What I advocate is that companies change their culture further. Not only, to allow for constant education for the entire company, but also to build the learning into their current hourly commitments. Allow for an hour or two per week of study during job hours. Encourage it, rather than the world we currently live in where, everyone thinks they need to work 40–60 hrs per week just to survive their existing duties. I argue that your employees will be fresher, creative problem solvers who are working with increased efficiency under this climate. They will feel invested in, by their company and it will relieve some of the growing stress that employees feel about their job security to both machines and to younger generations with more current knowledge.

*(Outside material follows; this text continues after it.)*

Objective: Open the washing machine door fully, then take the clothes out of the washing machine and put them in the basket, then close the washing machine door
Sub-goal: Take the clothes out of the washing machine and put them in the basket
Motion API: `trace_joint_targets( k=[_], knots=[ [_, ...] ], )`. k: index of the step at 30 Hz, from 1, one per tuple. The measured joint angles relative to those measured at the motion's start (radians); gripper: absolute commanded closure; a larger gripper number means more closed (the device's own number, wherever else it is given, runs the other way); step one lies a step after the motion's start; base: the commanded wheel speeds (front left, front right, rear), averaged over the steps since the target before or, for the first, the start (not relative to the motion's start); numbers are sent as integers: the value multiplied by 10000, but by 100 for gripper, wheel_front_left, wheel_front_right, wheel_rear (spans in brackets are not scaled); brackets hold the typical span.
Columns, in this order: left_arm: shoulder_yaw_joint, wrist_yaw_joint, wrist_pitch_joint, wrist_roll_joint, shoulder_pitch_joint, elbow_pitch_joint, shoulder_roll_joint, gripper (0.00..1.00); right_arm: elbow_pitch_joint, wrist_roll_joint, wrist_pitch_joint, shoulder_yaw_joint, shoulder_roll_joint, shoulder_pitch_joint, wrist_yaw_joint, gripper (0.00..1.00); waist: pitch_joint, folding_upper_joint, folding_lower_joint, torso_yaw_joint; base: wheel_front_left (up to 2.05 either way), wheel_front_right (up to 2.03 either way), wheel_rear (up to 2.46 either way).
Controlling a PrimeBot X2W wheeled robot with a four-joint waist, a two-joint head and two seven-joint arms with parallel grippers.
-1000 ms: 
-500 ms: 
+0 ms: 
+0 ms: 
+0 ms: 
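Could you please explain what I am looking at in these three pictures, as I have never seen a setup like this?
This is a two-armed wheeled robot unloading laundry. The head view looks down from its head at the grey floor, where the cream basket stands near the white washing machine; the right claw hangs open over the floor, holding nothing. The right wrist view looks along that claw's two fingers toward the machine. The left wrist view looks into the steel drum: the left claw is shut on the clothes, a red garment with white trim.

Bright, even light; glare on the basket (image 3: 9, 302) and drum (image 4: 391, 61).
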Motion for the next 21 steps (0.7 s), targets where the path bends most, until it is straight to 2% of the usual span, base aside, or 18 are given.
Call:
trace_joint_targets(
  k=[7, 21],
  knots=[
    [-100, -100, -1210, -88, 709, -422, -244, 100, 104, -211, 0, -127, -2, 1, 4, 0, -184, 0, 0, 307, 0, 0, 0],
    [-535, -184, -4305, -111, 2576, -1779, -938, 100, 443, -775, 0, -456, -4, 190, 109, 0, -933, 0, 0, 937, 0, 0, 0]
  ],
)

But this sort of culture shift will increase the ability of your teams to collaborate as members will be more fluent in the new languages of technologies.
I believe this culture change, to a constant learning model, embraced by companies, individuals and society at-large will create a more dynamic workforce and will help to smooth the transition for employees and employers as technological unemployment increases its grasp on the future of work. Companies that don’t embrace a constant learning model will find sets of employees who are simply out-dated, and uncompetitive vis a vis machines. Those companies will also find themselves struggling to find good new employees versus their competitors who do embrace the constantly learning model. Finally, companies that fail to embrace this model will also find themselves lagging their competitors where it matters, on the bottom line.
Constant learn is a huge value proposition for both employer and employee and I hope that we can see smart companies move in this direction while intelligent, progressive universities move to meet this new and dynamic demand.